Nicole P. - July 24, 2009

Ah! Thank you so much! 🙂

I like Option A, minus the pig. I really like the cow and the layout–there’s just enough room for everything with it being overpowering or too spacey. Not crazy about the pig’s reappearance.

Yikes, the poison ivy sounds terrible! When I get to heaven, I’ll ask God, on your behalf, why He made poison ivy. And spiders with fangs. 🙂

hannah - July 24, 2009

facebook is calling my name. yet another of my friends have one. when i ask my dad for one he says the usual: “if all your friends jumped off a cliff would you?”

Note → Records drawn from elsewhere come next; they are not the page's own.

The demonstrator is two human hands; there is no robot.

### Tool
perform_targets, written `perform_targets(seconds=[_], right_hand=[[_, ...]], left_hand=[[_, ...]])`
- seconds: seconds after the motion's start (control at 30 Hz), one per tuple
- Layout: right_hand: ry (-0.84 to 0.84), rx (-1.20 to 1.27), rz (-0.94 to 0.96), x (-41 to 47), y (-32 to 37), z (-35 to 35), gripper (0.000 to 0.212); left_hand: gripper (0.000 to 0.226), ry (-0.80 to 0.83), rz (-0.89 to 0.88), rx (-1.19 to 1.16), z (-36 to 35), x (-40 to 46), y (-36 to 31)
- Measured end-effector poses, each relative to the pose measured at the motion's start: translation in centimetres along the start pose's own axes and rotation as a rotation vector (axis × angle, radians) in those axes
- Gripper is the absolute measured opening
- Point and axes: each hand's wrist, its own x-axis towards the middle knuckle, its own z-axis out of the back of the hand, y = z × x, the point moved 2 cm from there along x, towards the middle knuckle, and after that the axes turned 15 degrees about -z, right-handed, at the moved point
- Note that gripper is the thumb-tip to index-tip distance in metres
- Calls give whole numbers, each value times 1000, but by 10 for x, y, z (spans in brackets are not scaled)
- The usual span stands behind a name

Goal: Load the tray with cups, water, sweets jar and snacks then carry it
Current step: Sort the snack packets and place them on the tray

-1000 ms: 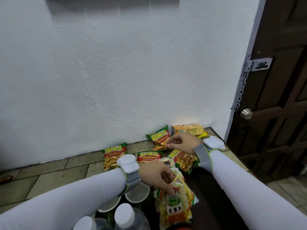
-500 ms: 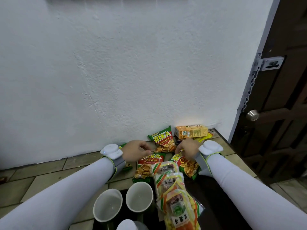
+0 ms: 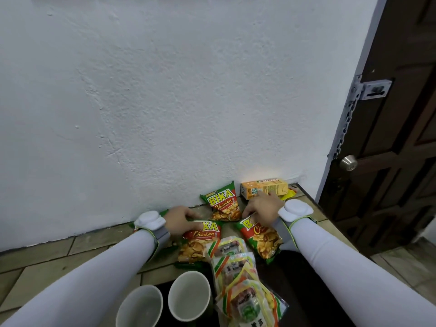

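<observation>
A dark tray point(image 3: 299, 274) lies at the bottom with two white cups point(image 3: 188, 296) point(image 3: 141, 308) and a strip of sweet packets point(image 3: 236, 270) on it. Three BIKA chicken snack packets lie on the tiled counter by the wall. My left hand point(image 3: 178, 220) grips the top edge of the middle packet point(image 3: 200, 241). My right hand point(image 3: 262, 207) pinches the top of the right packet point(image 3: 262, 241), whose lower end overlaps the tray's far edge. The third packet point(image 3: 223, 204) leans against the wall between my hands. Part of another green packet point(image 3: 165, 250) shows under my left wrist.
An orange drink carton point(image 3: 264, 187) lies against the white wall point(image 3: 188, 102) just behind my right hand. The tiled counter point(image 3: 47, 263) stretches left. A dark wooden door point(image 3: 389, 161) with a knob and chain latch stands at the right.
My left hand left the sweets strip on the tray and reached forward to the middle snack packet. My right hand stayed on the right packet. The view tilted up, hiding the water bottles.
</observation>
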Motion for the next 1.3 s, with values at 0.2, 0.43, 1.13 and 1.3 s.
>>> perform_targets(seconds=[0.2, 0.43, 1.13, 1.3], right_hand=[[-208, 141, -58, -26, -26, 30, 21], [-219, 289, -85, -67, -47, 47, 19], [-77, 531, -113, -75, -58, -8, 31], [-128, 743, -121, -64, -81, -3, 20]], left_hand=[[29, -175, -61, -22, 38, -21, -6], [23, -281, -150, 29, 77, -47, -41], [41, 233, -269, -40, -9, -44, -171], [27, 328, -233, -123, -35, -26, -183]])
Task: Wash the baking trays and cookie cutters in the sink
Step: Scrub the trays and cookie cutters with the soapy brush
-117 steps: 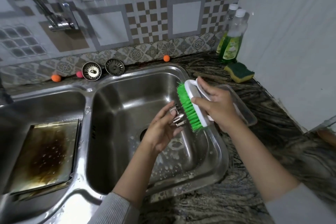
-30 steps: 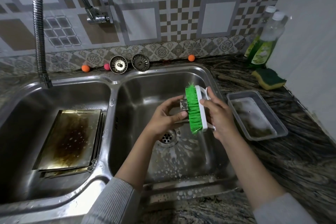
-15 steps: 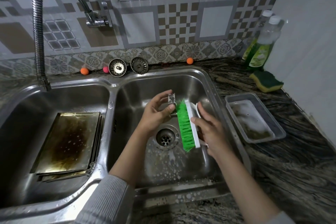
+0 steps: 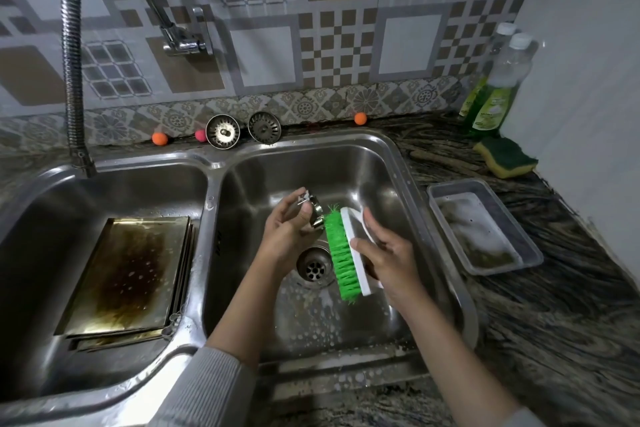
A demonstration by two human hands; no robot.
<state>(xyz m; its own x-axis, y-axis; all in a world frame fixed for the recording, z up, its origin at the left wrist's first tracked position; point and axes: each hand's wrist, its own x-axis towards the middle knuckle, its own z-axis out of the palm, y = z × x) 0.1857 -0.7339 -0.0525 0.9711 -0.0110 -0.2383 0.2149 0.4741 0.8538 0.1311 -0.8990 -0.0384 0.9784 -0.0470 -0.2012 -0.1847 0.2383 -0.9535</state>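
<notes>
The back wall point(image 4: 311, 28) is tiled in grey, brown and white squares, edged below by a patterned border point(image 4: 311, 104). A plain pale wall point(image 4: 588, 62) is seen on the right. The worktop point(image 4: 554, 322) is made of dark, swirled stone, dimly lit.

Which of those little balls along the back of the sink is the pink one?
The pink ball is the middle one, touching the left sink strainer. An orange ball lies to its left; another orange ball sits far right.
</notes>
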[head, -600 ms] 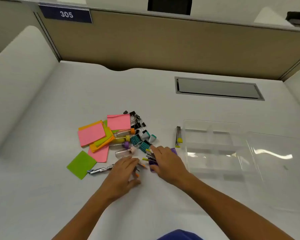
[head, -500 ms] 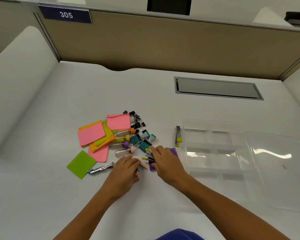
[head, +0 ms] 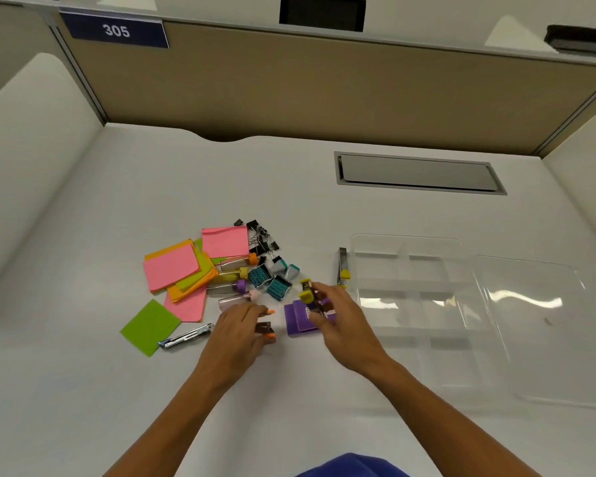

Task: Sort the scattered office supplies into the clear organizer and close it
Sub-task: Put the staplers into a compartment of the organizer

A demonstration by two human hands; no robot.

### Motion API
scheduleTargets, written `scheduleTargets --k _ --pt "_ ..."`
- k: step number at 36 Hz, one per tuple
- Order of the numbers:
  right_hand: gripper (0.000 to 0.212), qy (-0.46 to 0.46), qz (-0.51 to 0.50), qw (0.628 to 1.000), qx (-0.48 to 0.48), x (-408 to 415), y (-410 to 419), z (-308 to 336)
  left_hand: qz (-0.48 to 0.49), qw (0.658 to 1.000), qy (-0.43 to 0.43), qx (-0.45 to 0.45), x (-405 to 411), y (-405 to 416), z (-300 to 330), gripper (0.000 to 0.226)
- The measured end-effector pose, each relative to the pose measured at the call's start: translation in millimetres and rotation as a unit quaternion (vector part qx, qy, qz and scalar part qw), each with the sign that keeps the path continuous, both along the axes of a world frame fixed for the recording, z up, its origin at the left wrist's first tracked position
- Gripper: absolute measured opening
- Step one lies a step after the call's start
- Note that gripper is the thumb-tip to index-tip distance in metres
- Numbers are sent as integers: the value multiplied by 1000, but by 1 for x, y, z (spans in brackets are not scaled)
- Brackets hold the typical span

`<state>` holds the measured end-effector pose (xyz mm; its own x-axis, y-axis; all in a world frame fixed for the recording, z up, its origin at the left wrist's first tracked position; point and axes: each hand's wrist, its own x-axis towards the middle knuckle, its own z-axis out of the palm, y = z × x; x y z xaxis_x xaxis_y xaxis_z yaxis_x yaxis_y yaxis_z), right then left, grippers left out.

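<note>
**Both hands in the pile, organizer open at three o'clock**

The white table [head: 152,390] fills the view, with a grey recessed hatch [head: 417,172] at one o'clock. The clear organizer [head: 406,280] sits at three o'clock, its compartments bare, and its clear lid [head: 537,325] lies open flat on the table on the side away from the pile.

The scattered supplies lie near the centre, toward nine o'clock of the organizer. Pink, orange and green sticky notes [head: 172,266] overlap in a loose stack, with a single green note [head: 150,326] apart at its seven o'clock. A purple pad [head: 298,320] lies between the two hands. A metal stapler [head: 186,336] rests just beside the green note, at its four o'clock. Capped clear tubes [head: 233,274] lie side by side at three o'clock of the stack, teal boxes [head: 268,279] just beyond them, and black binder clips [head: 260,237] at twelve o'clock of the pile. A small yellow-tipped metal tool [head: 343,268] lies alongside the organizer's near wall.

The left hand [head: 238,333] rests at the pile's six o'clock edge, its fingers [head: 255,309] curled around small dark pieces with orange tips [head: 267,327]. The right hand [head: 341,321] hovers above the purple pad, its fingers [head: 319,290] pinching a bundle of small dark pieces with yellow tips [head: 307,294].
</note>
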<state>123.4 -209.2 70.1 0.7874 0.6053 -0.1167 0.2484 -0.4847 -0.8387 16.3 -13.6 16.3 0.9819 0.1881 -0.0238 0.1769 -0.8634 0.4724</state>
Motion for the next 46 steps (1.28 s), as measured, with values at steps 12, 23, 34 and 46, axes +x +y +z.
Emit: scheduleTargets --k 12,23,34,46 --pt "61 49 -166 978 114 29 -118 25 87 972 -149 -161 10 -64 51 54" --pt "58 58 -184 976 105 33 -182 26 116 906 -106 -393 25 -149 75 53" --pt "59 68 -206 969 118 33 -209 21 53 932 49 -355 44 -192 69 53" --pt "58 69 -222 965 117 30 -226 14 -15 952 217 -216 61 -208 64 57"
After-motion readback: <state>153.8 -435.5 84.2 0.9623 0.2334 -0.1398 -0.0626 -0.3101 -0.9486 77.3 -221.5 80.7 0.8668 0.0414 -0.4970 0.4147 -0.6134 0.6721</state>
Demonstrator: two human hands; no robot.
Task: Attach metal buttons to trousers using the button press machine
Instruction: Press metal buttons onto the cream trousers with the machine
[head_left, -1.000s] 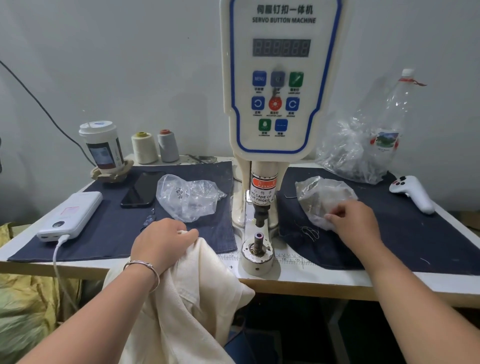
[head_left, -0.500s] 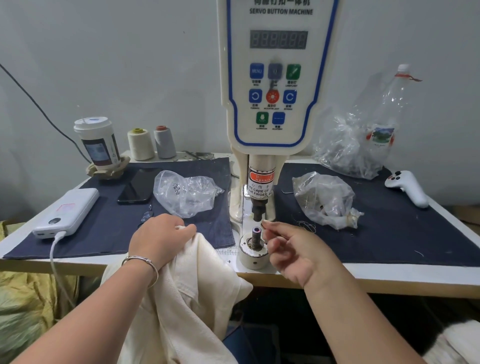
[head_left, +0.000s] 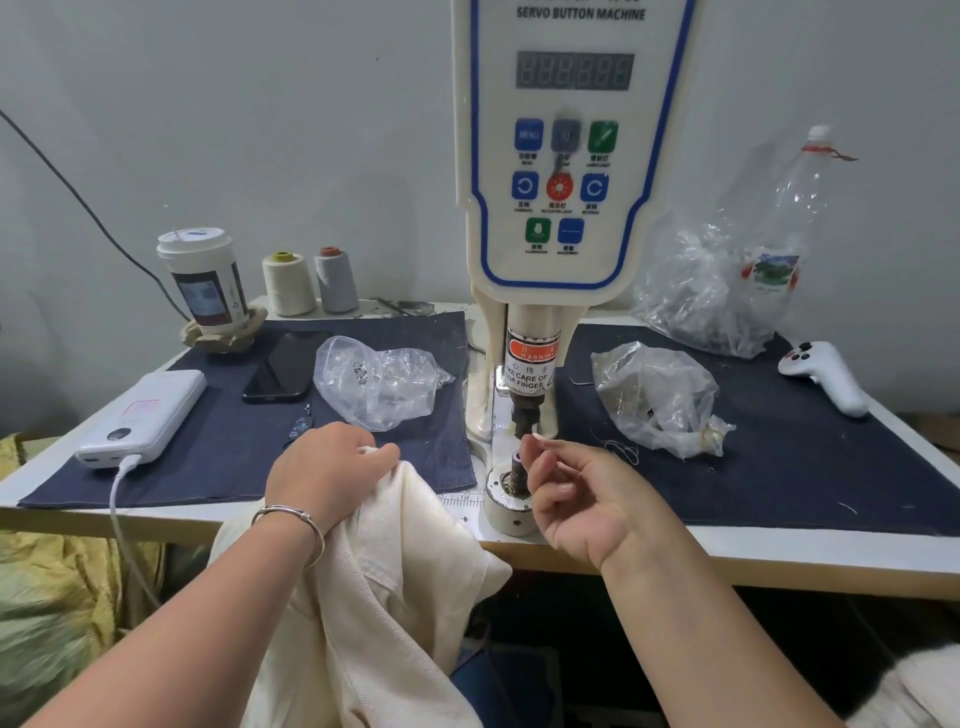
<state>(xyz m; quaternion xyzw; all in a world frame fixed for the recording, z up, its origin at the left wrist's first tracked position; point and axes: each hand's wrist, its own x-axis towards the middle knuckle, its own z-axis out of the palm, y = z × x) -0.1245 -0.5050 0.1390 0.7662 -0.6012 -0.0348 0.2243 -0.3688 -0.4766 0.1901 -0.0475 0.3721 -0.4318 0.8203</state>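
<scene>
The right hand (head_left: 582, 499) has left the plastic bag (head_left: 657, 397) and now pinches, apparently, a button part at the press post (head_left: 518, 464); the part itself is too small to confirm. The left hand (head_left: 327, 470) grips the cream trousers (head_left: 374, 587) at the bench (head_left: 779, 558) edge, not yet under the press.

Garment workshop: servo button machine (head_left: 571, 156), thread cones (head_left: 288, 283), worktable (head_left: 727, 545).
</scene>
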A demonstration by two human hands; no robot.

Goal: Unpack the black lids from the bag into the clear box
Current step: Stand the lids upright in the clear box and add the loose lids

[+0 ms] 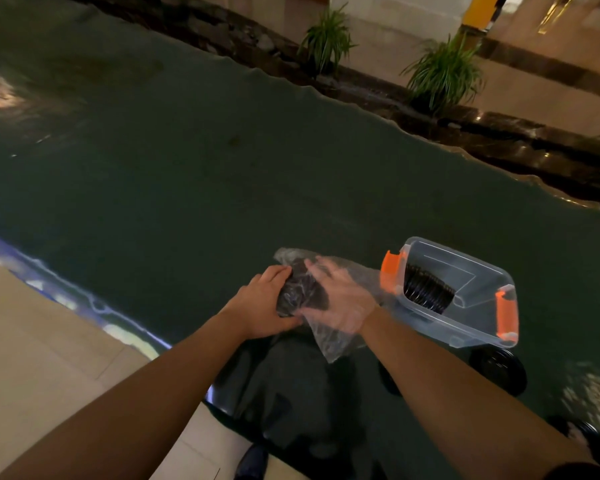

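Observation:
A clear plastic bag (329, 336) holding a stack of black lids (300, 292) lies on the dark green table. My left hand (262, 304) grips the stack from the left, outside the bag. My right hand (340, 299) is inside the bag, seen through the plastic, fingers spread over the lids. To the right stands the clear box (471, 271) with orange latches; a row of black lids (426, 289) stands on edge inside it.
A loose black lid (497, 370) lies on the table just in front of the box. The table's wavy far edge runs along a dark ledge with potted plants (440, 74). Tiled floor lies at the lower left, beyond the table's near edge.

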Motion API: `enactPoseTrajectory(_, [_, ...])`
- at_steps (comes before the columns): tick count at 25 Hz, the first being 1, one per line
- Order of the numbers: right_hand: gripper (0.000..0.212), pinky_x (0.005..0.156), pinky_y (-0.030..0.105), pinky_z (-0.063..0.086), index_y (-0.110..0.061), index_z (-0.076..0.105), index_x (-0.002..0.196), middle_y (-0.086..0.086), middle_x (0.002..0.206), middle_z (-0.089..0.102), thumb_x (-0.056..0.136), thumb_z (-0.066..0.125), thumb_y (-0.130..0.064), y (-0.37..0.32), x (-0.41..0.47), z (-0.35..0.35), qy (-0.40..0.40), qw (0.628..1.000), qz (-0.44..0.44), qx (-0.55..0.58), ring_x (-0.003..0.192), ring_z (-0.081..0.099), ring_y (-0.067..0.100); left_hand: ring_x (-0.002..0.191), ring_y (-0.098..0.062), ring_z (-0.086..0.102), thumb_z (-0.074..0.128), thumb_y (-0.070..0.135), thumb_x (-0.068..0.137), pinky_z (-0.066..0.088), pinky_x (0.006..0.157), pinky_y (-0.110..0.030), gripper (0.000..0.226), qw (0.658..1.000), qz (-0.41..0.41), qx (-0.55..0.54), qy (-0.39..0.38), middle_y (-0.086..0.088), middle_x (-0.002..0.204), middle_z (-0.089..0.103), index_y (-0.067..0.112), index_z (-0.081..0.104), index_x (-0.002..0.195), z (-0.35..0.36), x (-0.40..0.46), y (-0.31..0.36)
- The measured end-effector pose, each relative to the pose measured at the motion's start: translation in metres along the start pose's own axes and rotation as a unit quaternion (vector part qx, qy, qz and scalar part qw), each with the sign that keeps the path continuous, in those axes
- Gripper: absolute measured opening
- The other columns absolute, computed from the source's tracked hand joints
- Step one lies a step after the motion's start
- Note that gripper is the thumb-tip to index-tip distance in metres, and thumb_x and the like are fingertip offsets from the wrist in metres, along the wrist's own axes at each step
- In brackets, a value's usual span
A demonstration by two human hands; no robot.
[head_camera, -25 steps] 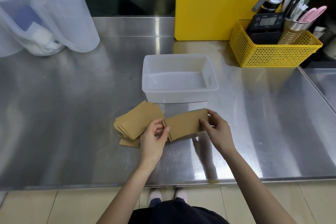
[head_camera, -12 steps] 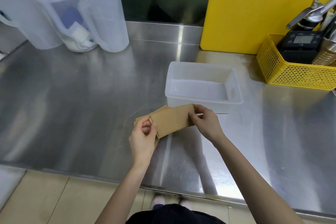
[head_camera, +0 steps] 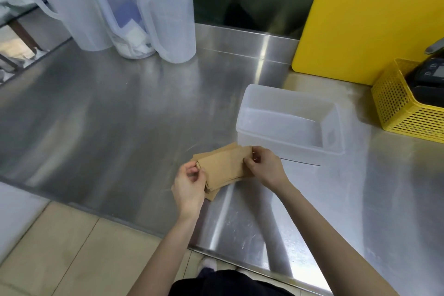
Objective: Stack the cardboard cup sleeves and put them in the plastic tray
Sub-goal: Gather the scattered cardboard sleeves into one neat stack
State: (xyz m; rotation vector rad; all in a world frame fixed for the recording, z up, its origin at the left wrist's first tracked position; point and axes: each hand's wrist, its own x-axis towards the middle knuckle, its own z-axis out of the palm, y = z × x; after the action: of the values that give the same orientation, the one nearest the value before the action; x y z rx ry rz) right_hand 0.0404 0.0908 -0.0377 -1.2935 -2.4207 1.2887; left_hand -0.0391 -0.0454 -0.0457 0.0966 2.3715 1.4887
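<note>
Both hands are on the cardboard cup sleeves [head_camera: 222,168], which sit as a flat stack at the near part of the steel desk [head_camera: 115,122], just beside the near left corner of the plastic tray [head_camera: 289,144]; the top sleeve's long axis runs left to right, tilted up a bit toward the tray. Left hand [head_camera: 188,186] pinches the left end with thumb and fingers [head_camera: 192,170] closed on it; right hand [head_camera: 264,167] grips the right end the same way, fingers curled over the edge.

Compared to half a second back, the held sleeve has come down onto the loose pile so it's now one stack; the camera also swung left, so most of the yellow basket [head_camera: 406,113] is cut off.

Tray looks empty, nothing in it yet; the basket holds a black gadget [head_camera: 427,79]; of the translucent pitchers [head_camera: 134,9] at the back left, the middle one has some white and blue bits inside.
</note>
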Motion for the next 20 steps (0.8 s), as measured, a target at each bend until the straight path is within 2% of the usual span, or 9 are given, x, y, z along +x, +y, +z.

well it depends whats at the bottom of the cliff.

(hopefully a trampoline)

Heather aka Dynamic Uno - July 24, 2009

Definitely cover B with the cow.

I’m sorry you’ve had a horrible weeek. On the bright side, maybe you’ll develop super powers and get to wear sweats to work! 🙂

Katie - July 24, 2009

I really like cover C. It looks like the cover from your first book in the series, but just a little different.

Alexandra - July 28, 2009

ooooohhhhhh COVER B!! COVER B!

Sheila - July 28, 2009

I think the cow is a much better option than the pig.